Edison Joseph Gonzalez
The rapid rise of agent artificial intelligence in the Philippines outweighs the national legal and regulatory frameworks, and has issued warnings among experts regarding privacy risks, misuse and lack of accountability in both the business and the public sector.
Agent AI differs from traditional automation by taking initiatives, creating content, making decisions, and performing tasks without direct human prompts. Although individual users employ these tools, most companies remain in the exploration stage of responsible implementation.
“If you’re using a large language model, you’re actually using agents,” Doc Ligot, chairman of AI Ethics and Safety at the Philippine AI Business Association, said in an interview with Jack Madrid on Thursday about the BNC’s “trade lecture.” “But you may not be using it in the agent’s way.”
Ligot noted that large companies in the BPO sector, particularly those leading the adoption curve. “Anyone using ChatGpt may not realize that they are using agents,” he said. “But as far as companies are concerned, only large players have started investing seriously.”
He cited three important business applications: content generation, assistant style automation, and process retools. “The content creation is still number one,” Rigott said. “Agent Workflow now allows you to render an entire video or an entire song from the prompt.”
Agent AI is restructuring office work. Companies use it to summarise chats and documents, take real-time meeting notes, and manage back-office tasks. “You attended a meeting where there was a virtual AI that was just a note of what people were saying. Suddenly, you completed the minutes of the meeting,” Rigot said.
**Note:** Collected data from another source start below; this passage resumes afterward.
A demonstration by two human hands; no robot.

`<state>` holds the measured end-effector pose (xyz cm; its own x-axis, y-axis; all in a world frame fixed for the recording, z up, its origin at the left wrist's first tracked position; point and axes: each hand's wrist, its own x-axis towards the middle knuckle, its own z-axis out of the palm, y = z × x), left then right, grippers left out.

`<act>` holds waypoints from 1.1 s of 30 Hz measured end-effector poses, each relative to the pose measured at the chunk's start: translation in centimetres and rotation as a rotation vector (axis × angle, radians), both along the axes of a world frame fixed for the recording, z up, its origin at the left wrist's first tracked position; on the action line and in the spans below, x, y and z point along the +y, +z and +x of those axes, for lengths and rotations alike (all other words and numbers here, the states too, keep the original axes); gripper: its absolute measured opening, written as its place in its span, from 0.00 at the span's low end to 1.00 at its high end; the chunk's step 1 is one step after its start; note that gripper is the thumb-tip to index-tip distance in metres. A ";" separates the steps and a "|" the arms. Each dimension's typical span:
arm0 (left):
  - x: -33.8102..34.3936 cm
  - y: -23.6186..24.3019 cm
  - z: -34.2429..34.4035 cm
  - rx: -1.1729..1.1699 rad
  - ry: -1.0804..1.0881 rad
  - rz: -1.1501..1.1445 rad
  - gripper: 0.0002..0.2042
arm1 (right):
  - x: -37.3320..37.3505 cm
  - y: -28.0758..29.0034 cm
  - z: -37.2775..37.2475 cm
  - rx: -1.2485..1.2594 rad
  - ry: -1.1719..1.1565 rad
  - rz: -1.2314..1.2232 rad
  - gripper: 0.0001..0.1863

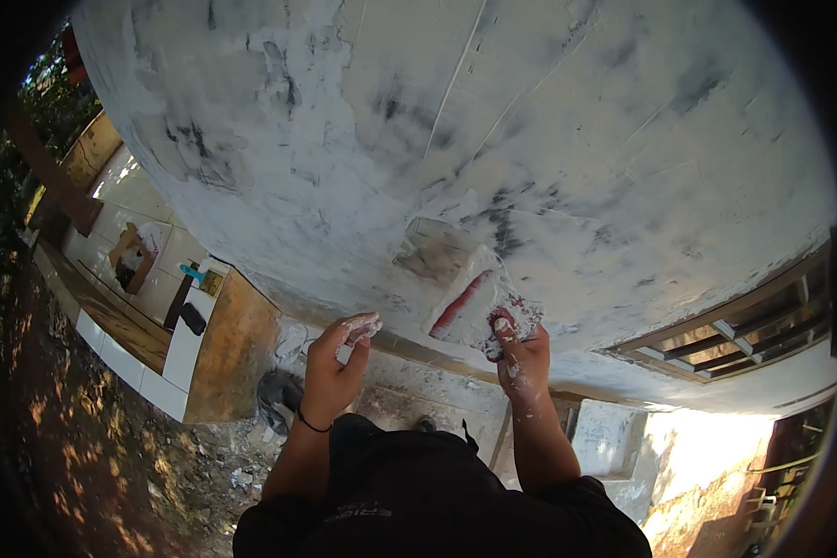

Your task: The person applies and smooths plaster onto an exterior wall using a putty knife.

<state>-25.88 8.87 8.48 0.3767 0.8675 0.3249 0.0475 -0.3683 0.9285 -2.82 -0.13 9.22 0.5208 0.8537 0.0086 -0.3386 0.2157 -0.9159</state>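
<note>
My right hand (523,358) grips a plaster-smeared spreader (482,299) with a broad flat face and a red strip showing through the white paste. The tool is close to the wall (567,232); whether it touches cannot be told. White paste coats the thumb and wrist of that hand. To the left, my left hand (338,358) is raised in front of the wall with its fingers curved and the thumb apart. White paste clings to its fingertips, and I see no tool in it. The wall has uneven white coating with dark grey patches.
A low tiled ledge (172,372) on the left bears a turquoise-handled brush (193,272) and a dark object (192,318). Behind lies an opened cardboard box (132,258). Rubble (242,479) covers the ground at lower left. A barred window (735,339) is at right.
</note>
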 end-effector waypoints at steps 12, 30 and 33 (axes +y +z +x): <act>7.7 3.4 -0.2 -0.027 -0.196 0.160 0.13 | 4.3 0.9 -3.4 -0.134 -0.123 -0.018 0.14; 23.9 12.9 -8.5 -0.170 -0.751 0.547 0.11 | 16.4 10.1 -21.4 -0.830 -0.927 -0.024 0.13; 24.6 15.2 -9.2 -0.182 -0.738 0.638 0.10 | 18.4 12.0 -22.8 -1.045 -1.093 -0.058 0.16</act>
<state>-35.04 33.50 23.71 0.6502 0.0784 0.7557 -0.5184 -0.6814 0.5167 -25.65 18.28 21.22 0.6618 0.0747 0.7459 0.7485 -0.1208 -0.6520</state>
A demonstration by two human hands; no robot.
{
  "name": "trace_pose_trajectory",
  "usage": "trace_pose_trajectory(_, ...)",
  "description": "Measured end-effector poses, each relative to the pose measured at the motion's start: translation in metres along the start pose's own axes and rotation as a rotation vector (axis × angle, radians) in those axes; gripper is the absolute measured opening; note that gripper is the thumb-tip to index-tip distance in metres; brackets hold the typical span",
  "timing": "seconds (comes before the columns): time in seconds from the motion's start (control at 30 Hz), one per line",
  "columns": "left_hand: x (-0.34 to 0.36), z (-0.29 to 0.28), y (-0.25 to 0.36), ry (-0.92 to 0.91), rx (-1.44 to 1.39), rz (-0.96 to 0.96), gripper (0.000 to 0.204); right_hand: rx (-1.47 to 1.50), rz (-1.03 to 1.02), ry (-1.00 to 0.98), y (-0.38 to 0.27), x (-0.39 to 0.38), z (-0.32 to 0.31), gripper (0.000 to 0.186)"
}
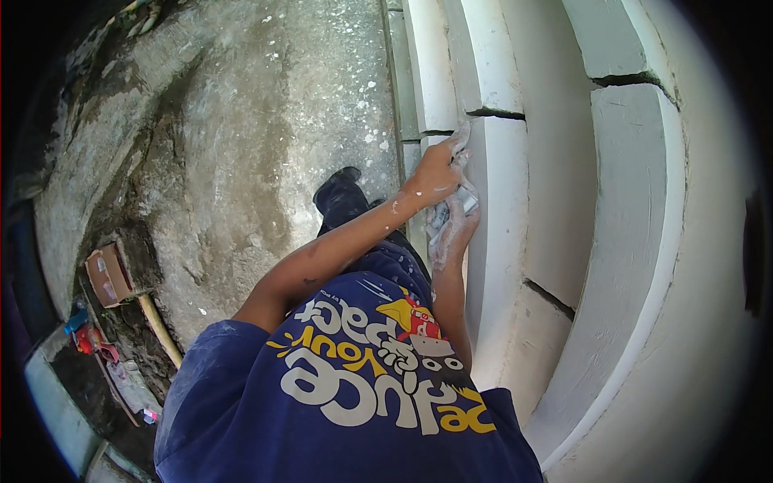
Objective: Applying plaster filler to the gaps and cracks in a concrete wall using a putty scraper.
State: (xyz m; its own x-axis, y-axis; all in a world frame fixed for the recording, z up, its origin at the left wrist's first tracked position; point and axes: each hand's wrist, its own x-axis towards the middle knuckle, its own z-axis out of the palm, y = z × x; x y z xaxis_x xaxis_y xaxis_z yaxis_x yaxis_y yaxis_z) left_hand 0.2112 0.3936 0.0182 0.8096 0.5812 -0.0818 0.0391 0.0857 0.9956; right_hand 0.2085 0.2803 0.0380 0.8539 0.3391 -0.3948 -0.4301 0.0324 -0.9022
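My left hand [437,171] reaches across my front to the white moulded blocks on the right. Its fingers are bent and smeared with white paste, and what they pinch, if anything, does not show clearly. Just below it is my right hand [462,223], also coated in white. It is closed around a crumpled whitish-grey thing [439,217], perhaps thin plastic; its exact kind cannot be made out. Both hands are close together, in front of the pale face of a long white block [495,201].
Rows of white blocks with dark gaps [495,113] run along the wall [684,322] on my right. A stained concrete floor [233,161] with white spatters lies to the left. At lower left are a cardboard box [109,275], a wooden pole [160,330] and several scraps.
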Motion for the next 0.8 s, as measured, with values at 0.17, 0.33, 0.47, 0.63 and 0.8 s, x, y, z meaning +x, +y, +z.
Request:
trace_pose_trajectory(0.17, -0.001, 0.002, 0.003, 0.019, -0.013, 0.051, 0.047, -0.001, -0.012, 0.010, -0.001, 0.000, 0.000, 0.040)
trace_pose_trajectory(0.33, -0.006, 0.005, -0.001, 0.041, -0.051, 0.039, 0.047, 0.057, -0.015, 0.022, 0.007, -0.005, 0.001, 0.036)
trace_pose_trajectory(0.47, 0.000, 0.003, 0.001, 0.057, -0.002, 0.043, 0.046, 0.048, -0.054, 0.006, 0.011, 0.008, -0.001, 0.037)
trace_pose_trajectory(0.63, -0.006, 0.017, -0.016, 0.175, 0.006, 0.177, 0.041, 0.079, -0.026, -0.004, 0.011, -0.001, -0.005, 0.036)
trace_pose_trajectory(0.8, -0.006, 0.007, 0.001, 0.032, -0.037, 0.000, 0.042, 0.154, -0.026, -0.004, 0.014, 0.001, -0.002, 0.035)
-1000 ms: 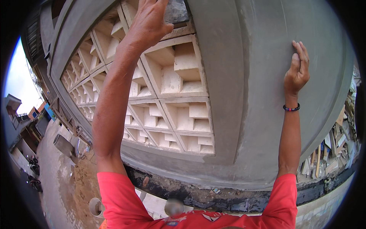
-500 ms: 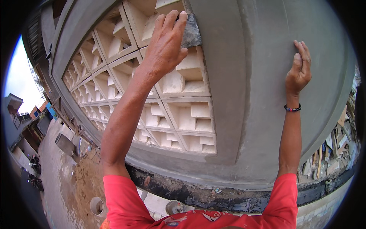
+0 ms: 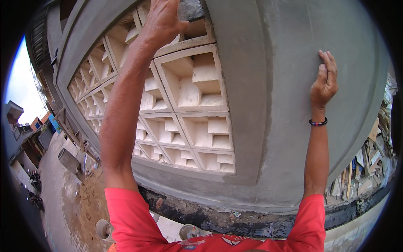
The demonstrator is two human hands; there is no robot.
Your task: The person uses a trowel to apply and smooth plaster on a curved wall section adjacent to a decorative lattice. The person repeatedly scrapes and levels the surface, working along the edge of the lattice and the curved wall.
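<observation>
My left hand (image 3: 161,23) is raised to the top edge, wrapped round a flat, grey-smeared plastering trowel (image 3: 191,10). The trowel's blade lies over the upper right part of a cream vent-block panel (image 3: 189,80), by the grey plastered border. Part of that hand and the trowel's handle are cut off or hidden. On the right, my right hand (image 3: 324,86) is up by the smooth grey plastered wall (image 3: 289,96), its fingers loosely bent and slightly apart, holding nothing. Whether its fingertips touch the wall I cannot tell. A dark bead bracelet (image 3: 317,122) circles the right wrist.
Below the wall runs a dark, rough ledge (image 3: 201,214). Two buckets stand low down, one at the left (image 3: 104,230) and one near the middle (image 3: 190,232). A sand heap (image 3: 90,197) and a concrete pipe (image 3: 68,160) are at left; scrap wood (image 3: 357,168) lies at right.
My left hand has moved up with the trowel, partly out of the picture. The right hand sits slightly lower and further left in view, its pose much the same.
</observation>
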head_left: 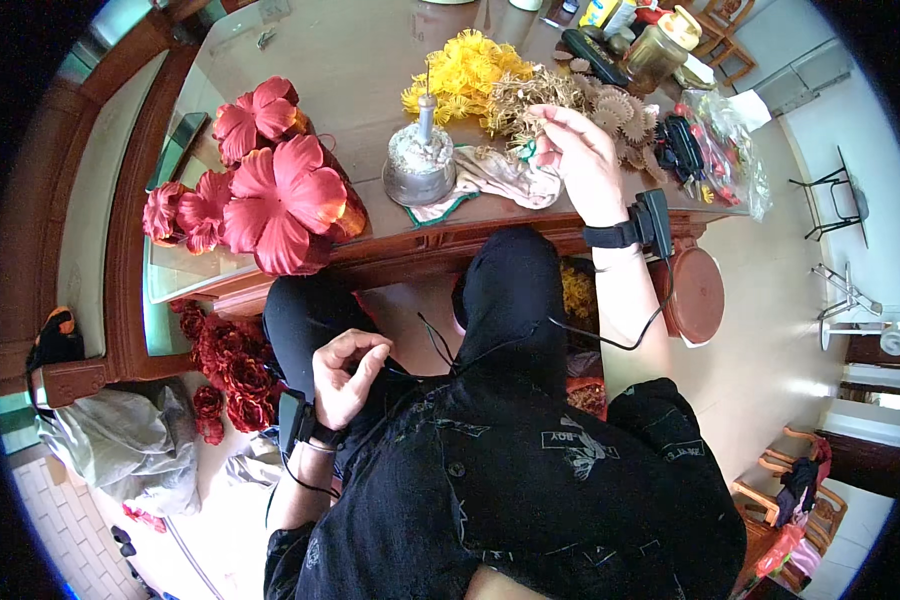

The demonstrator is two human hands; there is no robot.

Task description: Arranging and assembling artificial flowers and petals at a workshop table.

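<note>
My right hand [578, 160] is over the table beside a pile of tan, straw-like artificial flower pieces [525, 105]. Its fingers are bent and drawn together; whatever they pinch is too small to make out. Above my left thigh, my left hand [345, 378] is curled with the thumb pressed to the index finger, and I cannot see what is inside. A grey round pot [419, 175] with a lumpy white top and an upright spindle stands on a pale cloth [500, 180] with green trim. Yellow artificial flower centres [470, 75] lie behind it.
Stacks of red fabric petals [285, 200] stand at the table's left. Brown toothed discs [622, 112], a jar [660, 50] and a clear plastic bag [735, 140] crowd the right. Dark red flowers [235, 365] sit below the left edge, a round brown stool [695, 295] at the right.
</note>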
He added that these systems often adapt to users over time. “Unless you specifically switch agents that you don’t remember, if you keep interacting with them, it learns a lot about you,” he said. “There was actually this cool prompt, where you literally ask Gemini or Chatgupt, “Tell me what you know about me.” It’s sometimes creepy to realize how much it remembers. ”
Rigaud warned him of complacentness. “You don’t check the spelling of your emails anymore. You don’t check the grammar. You assume this comes out of the bot,” he said. “We are in an age where videos and images are basically unreliable by default.”
Legal safeguards are not continuing to walk. “There is no privacy law that mentions AI. There is no cybercrime law that mentions AI. Even so, you can use AI to carry out privacy and cybercrime,” Rigott said. He added that copyright violations are another gray area as generative AI multiplies.
With the law still pending, Rigott urged businesses to set up their own guardrails. “The moment content generated by your AI enters the public domain, you are accountable,” he said.
He praised the government’s EBET initiative. It funds training through employers as a model of workforce adaptation. “BPOs are already training their employees. They are some of the best in-house training providers out there,” he said. Ligot also called for a broader shift to skill-based employment around qualifications.
When asked how companies should measure returns, Rigott rejected personnel or cost reductions as key indicators. “Costs never really go down. Unless there’s a crisis, personnel will never actually fall,” he said. “What you need to see is throughput. Are your 10 people still working with 10 people?”
He added that Syred’s development is rarely successful. “If you’re limited to one unit or worst case scenario, it’ll be another light or another laptop you buy. It can’t work that way.”
Ligot urged management to engage with AI at a strategic level. “Leaders need upskills too. And the upskills they need are in these strategic issues. What is my investment cost, what is my ROI, how do I go back through the process?” he said.
“Whatever you use AI, if you can connect to one of these issues, such as cash flow, customer retention, throughput, etc., I guarantee approval,” he added. “In the end, your business will only grow if your output grows faster than your cost. AI can help you do it, but only if you know the problem you are solving.”